**Exercise instructions**
I need all the entries repeated exactly as written.

(Data excerpts)
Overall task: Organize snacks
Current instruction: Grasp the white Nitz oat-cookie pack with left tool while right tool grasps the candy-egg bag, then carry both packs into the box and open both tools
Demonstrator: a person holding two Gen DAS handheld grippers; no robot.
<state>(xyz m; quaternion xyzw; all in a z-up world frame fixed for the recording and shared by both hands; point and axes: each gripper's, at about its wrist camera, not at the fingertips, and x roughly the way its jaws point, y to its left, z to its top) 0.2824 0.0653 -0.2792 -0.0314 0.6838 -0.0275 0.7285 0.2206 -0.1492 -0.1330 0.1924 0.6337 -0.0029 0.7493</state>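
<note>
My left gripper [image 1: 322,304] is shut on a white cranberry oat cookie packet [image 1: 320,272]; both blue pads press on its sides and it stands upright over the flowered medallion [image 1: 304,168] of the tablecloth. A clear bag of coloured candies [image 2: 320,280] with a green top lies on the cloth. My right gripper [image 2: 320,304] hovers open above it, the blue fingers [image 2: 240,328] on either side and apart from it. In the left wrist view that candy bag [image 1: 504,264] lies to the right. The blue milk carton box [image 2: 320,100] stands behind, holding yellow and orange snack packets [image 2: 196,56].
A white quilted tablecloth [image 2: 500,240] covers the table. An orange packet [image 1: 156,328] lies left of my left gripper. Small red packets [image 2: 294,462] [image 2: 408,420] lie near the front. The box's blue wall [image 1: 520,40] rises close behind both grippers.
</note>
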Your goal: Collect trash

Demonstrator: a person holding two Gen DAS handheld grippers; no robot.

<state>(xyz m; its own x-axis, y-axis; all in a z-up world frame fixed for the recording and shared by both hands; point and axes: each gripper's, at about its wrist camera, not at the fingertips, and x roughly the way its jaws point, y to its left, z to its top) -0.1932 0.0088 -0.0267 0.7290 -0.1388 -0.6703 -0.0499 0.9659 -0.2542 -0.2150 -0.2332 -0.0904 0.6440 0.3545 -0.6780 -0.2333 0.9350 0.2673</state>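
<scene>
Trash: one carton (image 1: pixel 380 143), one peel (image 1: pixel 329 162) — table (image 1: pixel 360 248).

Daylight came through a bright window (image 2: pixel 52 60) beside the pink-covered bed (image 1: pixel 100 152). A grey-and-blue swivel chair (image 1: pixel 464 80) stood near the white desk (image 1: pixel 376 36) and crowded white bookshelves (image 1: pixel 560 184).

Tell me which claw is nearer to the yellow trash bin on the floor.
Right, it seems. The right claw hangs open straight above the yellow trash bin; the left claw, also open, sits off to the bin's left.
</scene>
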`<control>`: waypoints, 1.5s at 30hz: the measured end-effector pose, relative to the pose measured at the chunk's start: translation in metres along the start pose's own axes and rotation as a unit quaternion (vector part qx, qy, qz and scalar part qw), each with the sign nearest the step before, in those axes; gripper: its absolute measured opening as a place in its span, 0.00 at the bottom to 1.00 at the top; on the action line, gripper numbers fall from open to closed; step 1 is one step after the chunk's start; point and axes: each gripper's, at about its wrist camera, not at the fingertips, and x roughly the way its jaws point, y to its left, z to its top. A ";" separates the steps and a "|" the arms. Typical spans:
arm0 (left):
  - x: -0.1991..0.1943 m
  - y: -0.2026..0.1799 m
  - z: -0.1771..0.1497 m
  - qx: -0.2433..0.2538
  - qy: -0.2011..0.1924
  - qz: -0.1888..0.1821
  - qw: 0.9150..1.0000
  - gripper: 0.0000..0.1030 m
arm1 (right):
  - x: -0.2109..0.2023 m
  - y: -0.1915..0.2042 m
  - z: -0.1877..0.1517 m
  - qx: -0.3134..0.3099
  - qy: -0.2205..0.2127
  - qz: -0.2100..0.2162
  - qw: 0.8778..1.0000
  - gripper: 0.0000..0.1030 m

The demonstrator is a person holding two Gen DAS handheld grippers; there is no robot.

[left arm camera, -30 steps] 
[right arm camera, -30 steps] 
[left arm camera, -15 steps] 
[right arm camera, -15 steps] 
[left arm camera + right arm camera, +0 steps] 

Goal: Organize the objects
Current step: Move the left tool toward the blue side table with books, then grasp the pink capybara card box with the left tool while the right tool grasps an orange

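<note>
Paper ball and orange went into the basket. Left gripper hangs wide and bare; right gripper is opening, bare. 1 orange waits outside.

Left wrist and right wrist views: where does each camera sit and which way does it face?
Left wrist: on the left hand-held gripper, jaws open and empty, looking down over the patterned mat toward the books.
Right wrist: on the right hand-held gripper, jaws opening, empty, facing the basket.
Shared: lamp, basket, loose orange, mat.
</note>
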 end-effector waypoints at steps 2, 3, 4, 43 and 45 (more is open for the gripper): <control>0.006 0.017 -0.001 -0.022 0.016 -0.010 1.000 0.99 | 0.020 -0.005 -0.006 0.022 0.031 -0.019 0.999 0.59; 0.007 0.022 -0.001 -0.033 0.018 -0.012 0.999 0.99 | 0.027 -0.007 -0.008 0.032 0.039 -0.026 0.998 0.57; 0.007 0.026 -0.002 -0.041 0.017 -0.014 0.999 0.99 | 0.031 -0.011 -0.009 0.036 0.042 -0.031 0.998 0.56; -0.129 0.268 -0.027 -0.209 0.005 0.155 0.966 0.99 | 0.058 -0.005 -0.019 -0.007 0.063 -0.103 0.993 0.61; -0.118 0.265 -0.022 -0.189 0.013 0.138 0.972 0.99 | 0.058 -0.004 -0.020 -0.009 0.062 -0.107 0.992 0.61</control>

**Answer to this exercise**
Overall task: Organize snacks
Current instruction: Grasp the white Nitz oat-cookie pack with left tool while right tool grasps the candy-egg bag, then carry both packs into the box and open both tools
Demonstrator: a person holding two Gen DAS handheld grippers; no robot.
<state>(xyz m; quaternion xyzw; all in a z-up world frame fixed for the recording and shared by both hands; point and axes: each gripper's, at about its wrist camera, not at the fingertips, and x roughly the way its jaws point, y to its left, z to its top) 0.2824 0.0653 -0.2792 -0.0314 0.6838 -0.0275 0.7285 0.2206 -0.1492 -0.1330 0.1924 0.6337 -0.0029 0.7493</state>
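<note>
My left gripper [image 1: 322,304] is shut on a white cranberry oat cookie packet [image 1: 320,272]; both blue pads press on its sides and it stands upright over the flowered medallion [image 1: 304,168] of the tablecloth. A clear bag of coloured candies [image 2: 320,280] with a green top lies on the cloth. My right gripper [image 2: 320,304] hovers open above it, the blue fingers [image 2: 240,328] on either side and apart from it. In the left wrist view that candy bag [image 1: 504,264] lies to the right. The blue milk carton box [image 2: 320,100] stands behind, holding yellow and orange snack packets [image 2: 196,56].
A white quilted tablecloth [image 2: 500,240] covers the table. An orange packet [image 1: 156,328] lies left of my left gripper. Small red packets [image 2: 294,462] [image 2: 408,420] lie near the front. The box's blue wall [image 1: 520,40] rises close behind both grippers.
</note>
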Your goal: Collect trash

Demonstrator: a person holding two Gen DAS handheld grippers; no robot.

<state>(xyz m; its own x-axis, y-axis; all in a z-up world frame fixed for the recording and shared by both hands; point and axes: each gripper's, at about its wrist camera, not at the fingertips, and x roughly the way its jaws point, y to its left, z to its top) -0.1932 0.0088 -0.0267 0.7290 -0.1388 -0.6703 -0.0499 0.9659 -0.2542 -0.2150 -0.2332 -0.0904 0.6440 0.3545 -0.6780 -0.2333 0.9350 0.2673</state>
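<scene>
Trash: one carton (image 1: pixel 380 143), one peel (image 1: pixel 329 162) — table (image 1: pixel 360 248).

Daylight came through a bright window (image 2: pixel 52 60) beside the pink-covered bed (image 1: pixel 100 152). A grey-and-blue swivel chair (image 1: pixel 464 80) stood near the white desk (image 1: pixel 376 36) and crowded white bookshelves (image 1: pixel 560 184).

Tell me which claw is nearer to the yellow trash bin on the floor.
Right, it seems. The right claw hangs open straight above the yellow trash bin; the left claw, also open, sits off to the bin's left.
</scene>
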`<control>`: waypoints, 1.5s at 30hz: the measured end-effector pose, relative to the pose measured at the chunk's start: translation in metres along the start pose's own axes and rotation as a unit quaternion (vector part qx, qy, qz and scalar part qw), each with the sign nearest the step before, in those axes; gripper: its absolute measured opening as a place in its span, 0.00 at the bottom to 1.00 at the top; on the action line, gripper numbers fall from open to closed; step 1 is one step after the chunk's start; point and axes: each gripper's, at about its wrist camera, not at the fingertips, and x roughly the way its jaws point, y to its left, z to its top. A ";" separates the steps and a "|" the arms. Typical spans:
arm0 (left):
  - x: -0.1991..0.1943 m
  - y: -0.2026..0.1799 m
  - z: -0.1771..0.1497 m
  - qx: -0.2433..0.2538
  - qy: -0.2011..0.1924
  - qz: -0.1888..0.1821
  - qw: 0.9150..1.0000
  - gripper: 0.0000..0.1030 m
arm1 (right):
  - x: -0.2109..0.2023 m
  - y: -0.1915..0.2042 m
  - z: -0.1877..0.1517 m
  - qx: -0.3134..0.3099
  - qy: -0.2205..0.2127
  - qz: -0.2100..0.2162
  - qw: 0.8778..1.0000
  - gripper: 0.0000..0.1030 m

The demonstrator is a person holding two Gen DAS handheld grippers; there is no robot.

[left arm camera, -30 steps] 
[right arm camera, -30 steps] 
[left arm camera, -15 steps] 
[right arm camera, -15 steps] 
[left arm camera + right arm camera, +0 steps] 

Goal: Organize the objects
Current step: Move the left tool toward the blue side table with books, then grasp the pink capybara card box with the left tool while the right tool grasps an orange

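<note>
Paper ball and orange went into the basket. Left gripper hangs wide and bare; right gripper is opening, bare. 1 orange waits outside.

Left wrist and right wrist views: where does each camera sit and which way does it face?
Left wrist: on the left hand-held gripper, jaws open and empty, looking down over the patterned mat toward the books.
Right wrist: on the right hand-held gripper, jaws opening, empty, facing the basket.
Shared: lamp, basket, loose orange, mat.
</note>
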 end-effector waypoints at steps 2, 3, 4, 43 and 45 (more is open for the gripper): <control>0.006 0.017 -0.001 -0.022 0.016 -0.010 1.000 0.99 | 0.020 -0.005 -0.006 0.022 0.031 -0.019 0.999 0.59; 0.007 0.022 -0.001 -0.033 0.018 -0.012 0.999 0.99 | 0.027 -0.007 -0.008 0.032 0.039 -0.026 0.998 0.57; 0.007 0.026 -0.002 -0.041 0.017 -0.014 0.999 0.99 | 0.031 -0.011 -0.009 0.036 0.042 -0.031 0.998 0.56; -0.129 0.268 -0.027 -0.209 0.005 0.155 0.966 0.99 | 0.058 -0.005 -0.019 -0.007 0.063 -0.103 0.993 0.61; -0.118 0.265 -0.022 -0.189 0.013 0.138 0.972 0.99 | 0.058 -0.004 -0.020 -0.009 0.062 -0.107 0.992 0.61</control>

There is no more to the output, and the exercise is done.